Synced from packages/sayou-chunking/examples/quick_start_structure.py.

Setup¶

Split structured text and record lists using StructureSplitter.

StructureSplitter has two operating modes selected automatically based on the block's type and content:

Mode	Trigger	Use case
Text mode	`content` is a string	Legal text, contracts, articles
Record mode	`type="record"` and `content` is a list	Transcripts, log lines, CSV rows

Text mode — splits on a user-defined regex pattern first (structure_pattern), then applies RecursiveSplitter on any section that still exceeds chunk_size.

Record mode — groups list records by either: - chapter_intervals: explicit (start, end, title) time ranges - window_size: a rolling time window (e.g., every 300 seconds)

Python

import json

from sayou.chunking.pipeline import ChunkingPipeline
from sayou.chunking.splitter.structure_splitter import StructureSplitter

pipeline = ChunkingPipeline(extra_splitters=[StructureSplitter])
print("Pipeline initialized.")

Text Mode: Article-based Split¶

Legal and regulatory documents often use numbered articles as primary structural boundaries. Pass a regex structure_pattern that matches those boundaries; StructureSplitter splits there first and then handles any oversized sections with recursive sub-splitting.

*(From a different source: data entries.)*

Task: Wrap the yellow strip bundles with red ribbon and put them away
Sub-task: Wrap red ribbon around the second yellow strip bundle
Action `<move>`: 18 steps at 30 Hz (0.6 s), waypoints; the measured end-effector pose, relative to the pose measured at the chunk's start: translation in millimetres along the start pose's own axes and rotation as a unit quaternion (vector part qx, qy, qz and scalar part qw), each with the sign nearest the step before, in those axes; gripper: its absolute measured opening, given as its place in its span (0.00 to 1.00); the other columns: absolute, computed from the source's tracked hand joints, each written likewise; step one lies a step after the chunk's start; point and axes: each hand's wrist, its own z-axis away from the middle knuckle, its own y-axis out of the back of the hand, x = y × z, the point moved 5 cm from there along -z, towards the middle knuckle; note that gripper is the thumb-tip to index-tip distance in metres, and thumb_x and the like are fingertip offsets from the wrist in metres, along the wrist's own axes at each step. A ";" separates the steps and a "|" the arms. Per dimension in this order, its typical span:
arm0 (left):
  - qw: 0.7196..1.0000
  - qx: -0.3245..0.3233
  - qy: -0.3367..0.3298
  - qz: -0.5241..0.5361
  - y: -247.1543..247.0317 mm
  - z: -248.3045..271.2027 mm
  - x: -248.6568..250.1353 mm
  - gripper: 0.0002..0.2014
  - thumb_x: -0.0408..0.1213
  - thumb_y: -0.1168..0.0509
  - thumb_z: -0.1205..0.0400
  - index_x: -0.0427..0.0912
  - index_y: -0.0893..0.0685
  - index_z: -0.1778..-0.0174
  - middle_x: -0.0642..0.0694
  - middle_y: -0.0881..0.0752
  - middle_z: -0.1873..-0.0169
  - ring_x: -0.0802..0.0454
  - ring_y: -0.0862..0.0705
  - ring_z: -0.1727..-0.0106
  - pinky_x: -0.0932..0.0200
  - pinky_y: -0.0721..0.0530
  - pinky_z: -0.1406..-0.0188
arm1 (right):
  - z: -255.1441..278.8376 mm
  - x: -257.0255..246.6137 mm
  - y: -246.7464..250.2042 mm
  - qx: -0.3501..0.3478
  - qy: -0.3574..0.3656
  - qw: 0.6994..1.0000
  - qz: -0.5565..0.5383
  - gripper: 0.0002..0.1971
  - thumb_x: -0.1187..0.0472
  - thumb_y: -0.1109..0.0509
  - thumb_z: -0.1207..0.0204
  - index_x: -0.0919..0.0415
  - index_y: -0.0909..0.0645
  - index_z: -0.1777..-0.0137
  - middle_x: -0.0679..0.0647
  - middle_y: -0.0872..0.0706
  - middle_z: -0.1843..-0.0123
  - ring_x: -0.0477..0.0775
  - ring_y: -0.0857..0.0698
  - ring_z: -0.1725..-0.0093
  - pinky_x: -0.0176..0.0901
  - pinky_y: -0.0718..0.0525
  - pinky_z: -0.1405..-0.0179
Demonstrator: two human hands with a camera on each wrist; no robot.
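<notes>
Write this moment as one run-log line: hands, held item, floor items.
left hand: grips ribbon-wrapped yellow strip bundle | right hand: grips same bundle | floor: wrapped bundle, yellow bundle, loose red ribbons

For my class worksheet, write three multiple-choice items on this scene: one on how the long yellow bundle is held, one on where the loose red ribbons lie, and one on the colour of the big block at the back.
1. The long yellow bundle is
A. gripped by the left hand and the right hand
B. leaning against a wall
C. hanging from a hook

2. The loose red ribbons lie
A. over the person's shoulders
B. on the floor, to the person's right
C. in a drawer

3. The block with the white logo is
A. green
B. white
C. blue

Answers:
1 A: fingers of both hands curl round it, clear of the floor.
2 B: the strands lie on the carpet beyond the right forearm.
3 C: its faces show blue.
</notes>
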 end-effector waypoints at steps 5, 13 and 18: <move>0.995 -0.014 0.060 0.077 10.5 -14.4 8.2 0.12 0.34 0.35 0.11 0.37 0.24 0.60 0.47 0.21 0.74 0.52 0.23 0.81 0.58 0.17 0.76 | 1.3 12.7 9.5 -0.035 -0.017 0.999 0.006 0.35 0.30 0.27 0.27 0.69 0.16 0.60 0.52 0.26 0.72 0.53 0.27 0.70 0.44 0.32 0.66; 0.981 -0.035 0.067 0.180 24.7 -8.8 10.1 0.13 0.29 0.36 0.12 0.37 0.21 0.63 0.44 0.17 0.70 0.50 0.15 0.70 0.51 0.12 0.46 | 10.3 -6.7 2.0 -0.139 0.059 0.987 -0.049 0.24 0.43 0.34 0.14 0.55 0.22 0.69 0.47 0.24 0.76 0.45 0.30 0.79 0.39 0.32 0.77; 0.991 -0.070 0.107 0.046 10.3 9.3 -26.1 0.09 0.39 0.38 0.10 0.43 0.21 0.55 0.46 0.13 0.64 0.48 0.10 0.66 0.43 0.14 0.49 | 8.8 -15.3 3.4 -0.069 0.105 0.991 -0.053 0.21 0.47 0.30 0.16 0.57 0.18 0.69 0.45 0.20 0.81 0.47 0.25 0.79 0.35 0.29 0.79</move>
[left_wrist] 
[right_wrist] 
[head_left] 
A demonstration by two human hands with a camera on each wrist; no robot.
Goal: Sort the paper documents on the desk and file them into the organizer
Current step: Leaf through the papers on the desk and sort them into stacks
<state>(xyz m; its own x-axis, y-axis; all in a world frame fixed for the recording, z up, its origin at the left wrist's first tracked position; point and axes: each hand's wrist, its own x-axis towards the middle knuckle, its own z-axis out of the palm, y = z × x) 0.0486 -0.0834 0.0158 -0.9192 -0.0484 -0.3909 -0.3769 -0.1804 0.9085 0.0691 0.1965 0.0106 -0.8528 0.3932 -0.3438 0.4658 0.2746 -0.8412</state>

Each chunk carries: - metadata.parent_structure_idx — zero-based section index - metadata.chunk_id — {doc_id}_s{section} or {doc_id}_s{section}_p{part}

Python

legal_text = """\
제1조 (목적)
이 약관은 Sayou Fabric 플랫폼의 이용 조건을 규정합니다.
모든 이용자는 본 약관에 동의하는 것으로 간주됩니다.

제2조 (이용 범위)
이용자는 상업적 제품에 플랫폼을 통합할 수 있으며,
문서 및 사용자 접점에서 출처 표기를 유지해야 합니다.

제3조 (금지 행위)
역설계, 무단 배포, 재라이선싱은 엄격히 금지됩니다.
위반 시 즉각적인 이용 정지 조치가 취해집니다.

제4조 (면책 조항)
플랫폼은 현 상태로 제공되며 운영사는 특정 목적 적합성을
보증하지 않습니다.
"""

text_chunks = pipeline.run(
    {
        "content": legal_text,
        "metadata": {"id": "contract"},
        "config": {
            "chunk_size": 300,
            "chunk_overlap": 0,
            "structure_pattern": r"제\d+조",
        },
    },
    strategy="structure",
)

print("=== Text Mode: Article-based Split ===")
for chunk in text_chunks:
    idx = chunk.metadata.get("parent_structure_idx", "?")
    print(f"  [section {idx}] {chunk.content[:70]!r}")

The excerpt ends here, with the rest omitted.